ま、私もそこまで奴と親しい仲にはなりたくないし、こんくらいの関係がいいね。

何かを守ろうとしない限り神になるのは毒でしかないのにそれ知らないお花畑な頭でよかった。

 

そんなことを思いながら私は一人ティーカップの紅茶を飲み干し、ゆっくりと立ち上がる。

 

 

 

 

 

 

 

 

 

 

 

 

 

 

Gフリート事件から、2年が経過した。

ソフィアはもうだいぶ大きくなって、かと言ってまだ小学校にも入らないような年齢だけど、もう下位の竜なら倒すことのできる強さになった。

でも白はまだやっと糸が指から出せるようになった程度で、身体能力はやっと一般の成人男性くらい。

電脳のスパルタ込みでこれなんだから、本当にシステム無しの魔術を一から習うとなると難しいみたいだ。

というのも白は急に神にならざるを得なかったから一から魔術を習い始めているためだ。

私は今魔術を使うのにシステムを利用して使ってる、つまり補助輪付きで三輪車からバイクに乗り換えたみたいな感じなんだけれど、白は三輪車から一気にバイクに乗り換えてるようなもの。

となると当然私より習得に時間はかかるし、最初は三輪車で出来てたことも出来なくなる。

ま、普通がそうで私が異常なんだけど。

 

ただ、白の場合はそんなこと以上に大変なことがあった。

それはDもといそれの化けていた若葉姫色の肉体が虚弱体質すぎたこと。

だから成人男性くらいの運動能力獲得できたのも白と電脳の血の滲むような相当な努力があってこそだ。そうは言っても魔力を使うための頭脳にも疲れが出るからずっとそのパフォーマンスができるというわけでもないが。

 

ついでに国際情勢の話をしよう。

面白いことに、聖アレイウス国はこの2年間耐え抜いた。

マジでこれはすごいと思う、女神教が拡大してる間、領土を半分くらい減らしながらもギリ真言教の総本山として生き残ったからね。

そこまでして耐えているのを見たから、つい最近手助けするために蜘蛛を追加で送り込んじゃった!てへぺろ!

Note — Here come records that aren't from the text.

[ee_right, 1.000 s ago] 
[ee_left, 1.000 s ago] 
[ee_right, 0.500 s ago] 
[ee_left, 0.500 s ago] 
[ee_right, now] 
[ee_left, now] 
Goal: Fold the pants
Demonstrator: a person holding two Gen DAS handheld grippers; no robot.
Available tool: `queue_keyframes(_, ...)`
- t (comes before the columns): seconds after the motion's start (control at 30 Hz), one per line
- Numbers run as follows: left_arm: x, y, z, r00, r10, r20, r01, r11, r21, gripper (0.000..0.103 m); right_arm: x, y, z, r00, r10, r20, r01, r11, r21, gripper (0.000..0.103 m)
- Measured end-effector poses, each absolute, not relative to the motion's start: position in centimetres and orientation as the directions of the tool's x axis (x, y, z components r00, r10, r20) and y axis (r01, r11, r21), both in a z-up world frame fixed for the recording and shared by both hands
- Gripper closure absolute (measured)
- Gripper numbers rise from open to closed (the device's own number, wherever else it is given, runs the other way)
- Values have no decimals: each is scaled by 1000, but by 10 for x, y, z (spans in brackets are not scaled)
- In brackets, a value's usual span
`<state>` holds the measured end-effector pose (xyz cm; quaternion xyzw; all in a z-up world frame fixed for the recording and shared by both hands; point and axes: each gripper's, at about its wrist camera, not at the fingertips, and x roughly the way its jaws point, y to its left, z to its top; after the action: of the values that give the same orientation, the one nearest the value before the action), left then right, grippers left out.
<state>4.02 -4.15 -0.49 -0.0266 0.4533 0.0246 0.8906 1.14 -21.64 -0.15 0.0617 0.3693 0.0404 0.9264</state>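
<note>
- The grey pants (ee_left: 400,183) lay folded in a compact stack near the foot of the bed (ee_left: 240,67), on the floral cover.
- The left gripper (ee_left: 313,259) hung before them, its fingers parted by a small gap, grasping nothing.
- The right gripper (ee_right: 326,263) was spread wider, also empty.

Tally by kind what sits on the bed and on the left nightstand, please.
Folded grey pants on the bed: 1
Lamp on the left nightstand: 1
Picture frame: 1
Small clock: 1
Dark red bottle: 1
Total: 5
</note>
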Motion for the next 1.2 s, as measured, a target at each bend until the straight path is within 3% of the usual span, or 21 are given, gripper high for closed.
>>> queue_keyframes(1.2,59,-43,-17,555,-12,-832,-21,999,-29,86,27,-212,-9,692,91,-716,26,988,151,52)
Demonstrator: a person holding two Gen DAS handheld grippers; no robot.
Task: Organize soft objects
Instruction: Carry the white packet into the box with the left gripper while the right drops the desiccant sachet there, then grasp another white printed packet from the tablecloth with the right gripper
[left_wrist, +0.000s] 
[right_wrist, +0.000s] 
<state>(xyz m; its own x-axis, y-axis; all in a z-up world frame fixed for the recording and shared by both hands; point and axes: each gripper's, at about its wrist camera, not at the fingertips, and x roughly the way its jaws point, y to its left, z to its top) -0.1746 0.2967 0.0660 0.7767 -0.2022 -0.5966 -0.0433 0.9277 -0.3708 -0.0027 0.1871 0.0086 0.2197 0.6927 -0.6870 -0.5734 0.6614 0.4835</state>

ってことで、おそらくもう滅びないはずだ。そもそもここ一年はいろんな国がほとんど戦争終わらせちゃったし、なにより裕福である国の国民が戦争したいなんて長時間思ってはいられない。

だからもう後半ほとんどアレイウスは戦争してたってよりかはちまちまちょっかい出されてたって感じだった。アレイウスからしたら勘弁してくれって感じだったけど。ダスティンめっちゃ焦ってたし。

 

ちなみに、アレイウス以外の真言教の国は滅びるか改宗して生き延びている。改宗の時点で滅びてなくても名前だけ変わってない感はすごいけど、正直どっちでもいい。別に魔力の消費を人間が抑えようが抑えなかろうがMAエネルギーは増えるし。勝手にしてくれって感じだ。

 

そして、つい最近やっとポティマスが研究設備を整備してくれて、私は星の制作に取り掛かることができた。

具体的にいうと、超巨大超強固なシェルターを作ってくれたのだ。ポティマスの技術を集結してくれているおかげで、MAエネルギーの圧縮のための熱も外に漏れ出ない。ちなみに3つ目である。今までの2つは星に対する被害とかの欠陥ありまくりで電脳を挟んで抗議しまくったら壊された。抗議するの分かりきってるのに作るの馬鹿なん?

 

 

本当にこの二年間で色々なことがあった。

けれどもうすぐそれも一区切りつく。

私たちは、ついにレングザンド帝国北西部、魔族領国境付近まで辿り着いたのだ。

山を登れば魔族領、国境を超えます!旅の目的地です!

 

 

 

 

 

 

買い物とかで転移、50回はしてるんだけどねー……。

ソフィアの育成のためにずっと黙ってたけど、言ったら魔王にも殺されそうだわー……。

一人、私は街道の端でへへっと苦笑いをした。